> What to do: With the line containing "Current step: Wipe" as the final line, restate exactly every line of the data below from the first one onward, and copy no pictures.

# # # # # # #

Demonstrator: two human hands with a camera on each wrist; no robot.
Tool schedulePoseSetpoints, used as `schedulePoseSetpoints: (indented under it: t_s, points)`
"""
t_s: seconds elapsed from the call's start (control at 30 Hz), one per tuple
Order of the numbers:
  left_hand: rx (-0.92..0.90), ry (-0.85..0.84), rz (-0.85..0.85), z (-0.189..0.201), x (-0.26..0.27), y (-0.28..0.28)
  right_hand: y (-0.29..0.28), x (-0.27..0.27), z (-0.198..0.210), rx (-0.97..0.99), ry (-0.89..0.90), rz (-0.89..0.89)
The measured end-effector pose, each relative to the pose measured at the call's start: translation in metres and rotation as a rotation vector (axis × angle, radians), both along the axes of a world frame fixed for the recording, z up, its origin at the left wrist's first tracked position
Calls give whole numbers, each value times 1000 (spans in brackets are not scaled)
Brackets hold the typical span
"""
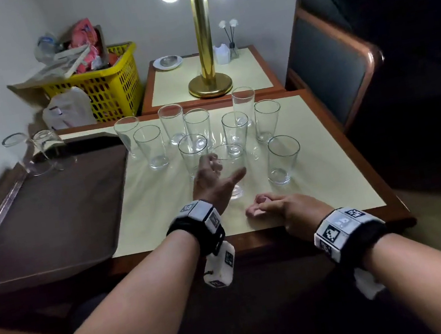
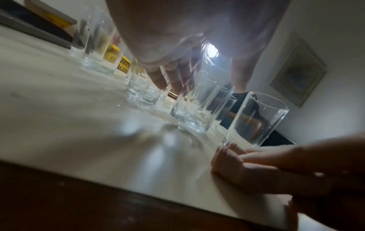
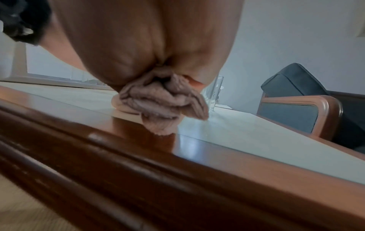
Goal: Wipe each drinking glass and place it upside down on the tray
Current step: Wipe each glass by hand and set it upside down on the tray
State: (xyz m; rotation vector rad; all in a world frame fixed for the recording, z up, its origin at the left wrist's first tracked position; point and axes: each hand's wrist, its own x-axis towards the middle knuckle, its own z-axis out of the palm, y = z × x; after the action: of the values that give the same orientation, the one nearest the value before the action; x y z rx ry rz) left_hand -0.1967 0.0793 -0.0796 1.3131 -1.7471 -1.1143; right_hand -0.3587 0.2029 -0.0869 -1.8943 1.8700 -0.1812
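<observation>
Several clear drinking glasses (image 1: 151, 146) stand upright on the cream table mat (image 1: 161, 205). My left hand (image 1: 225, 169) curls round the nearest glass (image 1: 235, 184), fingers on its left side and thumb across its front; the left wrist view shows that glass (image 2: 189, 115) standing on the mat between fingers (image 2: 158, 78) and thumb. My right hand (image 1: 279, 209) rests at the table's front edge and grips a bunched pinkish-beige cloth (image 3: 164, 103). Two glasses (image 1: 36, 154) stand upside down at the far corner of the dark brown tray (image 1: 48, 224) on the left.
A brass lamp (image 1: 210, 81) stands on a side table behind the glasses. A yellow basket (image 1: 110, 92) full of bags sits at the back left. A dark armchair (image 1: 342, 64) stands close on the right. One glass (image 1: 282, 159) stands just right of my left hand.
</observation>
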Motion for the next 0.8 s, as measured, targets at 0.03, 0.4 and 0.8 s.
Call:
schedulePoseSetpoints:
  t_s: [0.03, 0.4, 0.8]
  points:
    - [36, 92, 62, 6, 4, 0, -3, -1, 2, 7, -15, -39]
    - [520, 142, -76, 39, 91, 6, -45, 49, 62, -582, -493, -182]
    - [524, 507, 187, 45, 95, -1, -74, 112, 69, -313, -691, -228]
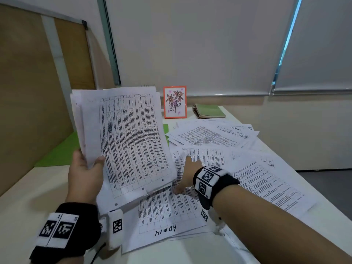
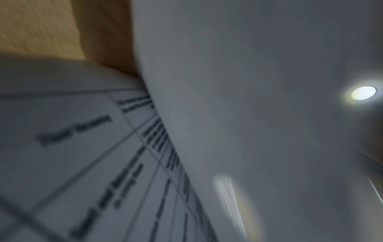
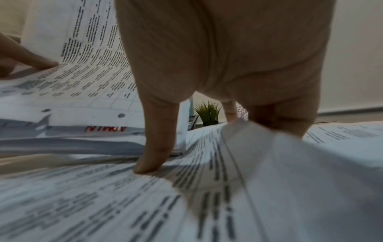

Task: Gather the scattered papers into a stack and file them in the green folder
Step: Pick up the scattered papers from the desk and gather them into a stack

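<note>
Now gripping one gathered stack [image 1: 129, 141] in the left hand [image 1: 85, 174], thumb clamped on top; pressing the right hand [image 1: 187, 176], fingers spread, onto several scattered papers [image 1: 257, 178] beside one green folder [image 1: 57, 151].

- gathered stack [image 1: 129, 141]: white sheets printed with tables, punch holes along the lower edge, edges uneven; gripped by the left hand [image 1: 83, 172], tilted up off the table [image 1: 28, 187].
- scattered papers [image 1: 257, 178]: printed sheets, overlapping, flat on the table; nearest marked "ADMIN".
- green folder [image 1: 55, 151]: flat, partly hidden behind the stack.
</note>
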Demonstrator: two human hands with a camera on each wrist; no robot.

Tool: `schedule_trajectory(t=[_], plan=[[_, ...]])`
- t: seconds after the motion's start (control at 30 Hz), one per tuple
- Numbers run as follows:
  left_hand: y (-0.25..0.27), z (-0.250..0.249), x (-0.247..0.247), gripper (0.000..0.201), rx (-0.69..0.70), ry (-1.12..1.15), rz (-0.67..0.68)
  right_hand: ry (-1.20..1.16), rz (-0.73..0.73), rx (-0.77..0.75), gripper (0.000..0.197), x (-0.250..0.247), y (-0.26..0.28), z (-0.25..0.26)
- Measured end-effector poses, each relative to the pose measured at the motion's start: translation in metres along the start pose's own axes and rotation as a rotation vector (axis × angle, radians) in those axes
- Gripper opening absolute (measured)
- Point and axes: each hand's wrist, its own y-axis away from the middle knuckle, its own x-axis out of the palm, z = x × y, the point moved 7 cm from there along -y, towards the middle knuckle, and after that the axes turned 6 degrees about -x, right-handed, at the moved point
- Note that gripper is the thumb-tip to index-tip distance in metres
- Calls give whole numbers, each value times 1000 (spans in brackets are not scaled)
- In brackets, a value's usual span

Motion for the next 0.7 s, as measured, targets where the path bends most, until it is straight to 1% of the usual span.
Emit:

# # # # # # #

> Answer below:
Demonstrator: two human hands with a camera on each wrist; no robot.
Tool schedulePoseSetpoints, used as `schedulePoseSetpoints: (indented under it: t_s, points)`
"""
t_s: seconds elapsed from the call's start (control at 30 Hz), one per tuple
Order of the numbers:
  left_hand: rx (-0.92..0.90), ry (-0.85..0.84), rz (-0.85..0.85), z (-0.189..0.201), x (-0.26..0.27), y (-0.28..0.28)
  right_hand: y (-0.29..0.28), x (-0.27..0.27), z (-0.198..0.210), rx (-0.97..0.99), ry (-0.89..0.90), rz (-0.89..0.89)
The measured end-effector pose, each relative to the pose measured at the call's start: translation in metres and rotation as a rotation vector (axis × angle, radians), both along the axes of a world frame fixed for the recording, z up, its origin at the left wrist's first tracked position
Calls give whole numbers, each value times 1000 (spans in brackets are not scaled)
Brackets hold the typical span
"""
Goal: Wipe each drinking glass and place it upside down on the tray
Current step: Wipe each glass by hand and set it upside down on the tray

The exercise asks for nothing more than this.